- [INSTRUCTIONS TO FOLLOW]: Which lines below contain "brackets"? Copy every one of them.

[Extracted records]
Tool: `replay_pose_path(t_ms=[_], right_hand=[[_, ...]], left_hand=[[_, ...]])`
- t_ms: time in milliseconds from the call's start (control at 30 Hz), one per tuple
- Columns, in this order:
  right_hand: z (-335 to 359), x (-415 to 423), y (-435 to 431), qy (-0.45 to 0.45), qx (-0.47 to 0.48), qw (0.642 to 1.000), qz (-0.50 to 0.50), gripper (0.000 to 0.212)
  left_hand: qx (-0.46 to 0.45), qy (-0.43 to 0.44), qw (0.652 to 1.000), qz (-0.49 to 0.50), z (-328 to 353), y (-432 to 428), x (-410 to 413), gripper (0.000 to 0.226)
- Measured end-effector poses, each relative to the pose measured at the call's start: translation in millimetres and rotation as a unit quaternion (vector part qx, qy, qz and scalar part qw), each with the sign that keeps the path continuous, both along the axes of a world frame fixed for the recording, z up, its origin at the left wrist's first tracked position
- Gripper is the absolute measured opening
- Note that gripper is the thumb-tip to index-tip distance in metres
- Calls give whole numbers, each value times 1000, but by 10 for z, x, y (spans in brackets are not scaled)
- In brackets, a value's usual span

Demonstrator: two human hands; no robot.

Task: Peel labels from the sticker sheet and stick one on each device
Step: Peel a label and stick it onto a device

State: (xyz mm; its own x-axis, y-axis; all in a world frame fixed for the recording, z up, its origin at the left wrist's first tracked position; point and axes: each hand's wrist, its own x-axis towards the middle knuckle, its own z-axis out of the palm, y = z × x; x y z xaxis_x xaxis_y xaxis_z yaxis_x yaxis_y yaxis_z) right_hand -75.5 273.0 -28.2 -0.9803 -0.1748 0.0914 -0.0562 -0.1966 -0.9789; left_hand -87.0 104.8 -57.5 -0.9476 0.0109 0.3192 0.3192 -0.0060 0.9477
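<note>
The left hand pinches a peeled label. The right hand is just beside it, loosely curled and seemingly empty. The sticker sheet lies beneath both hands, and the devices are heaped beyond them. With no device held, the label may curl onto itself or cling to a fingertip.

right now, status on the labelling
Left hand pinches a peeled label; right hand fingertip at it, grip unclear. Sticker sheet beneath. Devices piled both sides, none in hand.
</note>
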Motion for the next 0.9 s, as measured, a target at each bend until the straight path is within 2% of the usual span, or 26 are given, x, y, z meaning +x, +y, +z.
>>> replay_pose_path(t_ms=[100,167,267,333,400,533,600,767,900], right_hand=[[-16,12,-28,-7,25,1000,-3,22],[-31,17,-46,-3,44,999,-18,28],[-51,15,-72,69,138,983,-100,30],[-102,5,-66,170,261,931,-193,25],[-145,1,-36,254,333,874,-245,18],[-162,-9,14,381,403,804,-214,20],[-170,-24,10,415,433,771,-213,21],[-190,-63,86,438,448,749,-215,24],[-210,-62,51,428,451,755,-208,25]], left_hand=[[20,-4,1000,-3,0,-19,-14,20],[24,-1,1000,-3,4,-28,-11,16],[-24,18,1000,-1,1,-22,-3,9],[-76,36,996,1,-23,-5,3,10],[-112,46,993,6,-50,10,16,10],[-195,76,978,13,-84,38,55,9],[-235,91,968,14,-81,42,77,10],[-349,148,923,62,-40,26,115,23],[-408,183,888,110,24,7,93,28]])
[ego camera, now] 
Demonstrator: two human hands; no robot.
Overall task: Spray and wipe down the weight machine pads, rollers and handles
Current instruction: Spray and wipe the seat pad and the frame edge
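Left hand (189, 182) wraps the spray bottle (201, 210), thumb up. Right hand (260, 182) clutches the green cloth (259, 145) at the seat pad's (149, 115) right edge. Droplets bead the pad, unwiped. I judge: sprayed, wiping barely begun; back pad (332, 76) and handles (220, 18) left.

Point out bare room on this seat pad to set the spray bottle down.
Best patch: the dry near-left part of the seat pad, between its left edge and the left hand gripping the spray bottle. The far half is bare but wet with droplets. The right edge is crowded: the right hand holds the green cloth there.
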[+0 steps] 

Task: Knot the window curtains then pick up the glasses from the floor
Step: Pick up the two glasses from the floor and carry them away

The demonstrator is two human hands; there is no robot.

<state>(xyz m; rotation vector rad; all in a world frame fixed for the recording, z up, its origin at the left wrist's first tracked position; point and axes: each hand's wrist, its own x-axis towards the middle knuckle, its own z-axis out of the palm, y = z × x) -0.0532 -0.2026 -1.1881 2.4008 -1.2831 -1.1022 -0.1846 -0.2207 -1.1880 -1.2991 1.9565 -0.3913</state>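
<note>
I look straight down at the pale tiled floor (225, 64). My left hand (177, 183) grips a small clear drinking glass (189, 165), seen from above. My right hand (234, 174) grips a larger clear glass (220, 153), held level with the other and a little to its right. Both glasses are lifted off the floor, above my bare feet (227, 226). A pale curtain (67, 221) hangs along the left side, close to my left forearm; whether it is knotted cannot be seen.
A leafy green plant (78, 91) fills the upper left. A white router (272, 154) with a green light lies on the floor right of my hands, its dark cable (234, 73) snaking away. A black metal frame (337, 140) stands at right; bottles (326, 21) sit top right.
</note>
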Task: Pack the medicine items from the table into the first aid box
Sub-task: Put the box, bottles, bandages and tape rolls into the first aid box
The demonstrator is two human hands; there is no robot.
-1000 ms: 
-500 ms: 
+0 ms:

- [TASK ANSWER]:
- Calls give whole numbers, each value times 1000, but by 10 for z, x, y (spans in brackets are not scaled)
- In brackets, a value's usual span

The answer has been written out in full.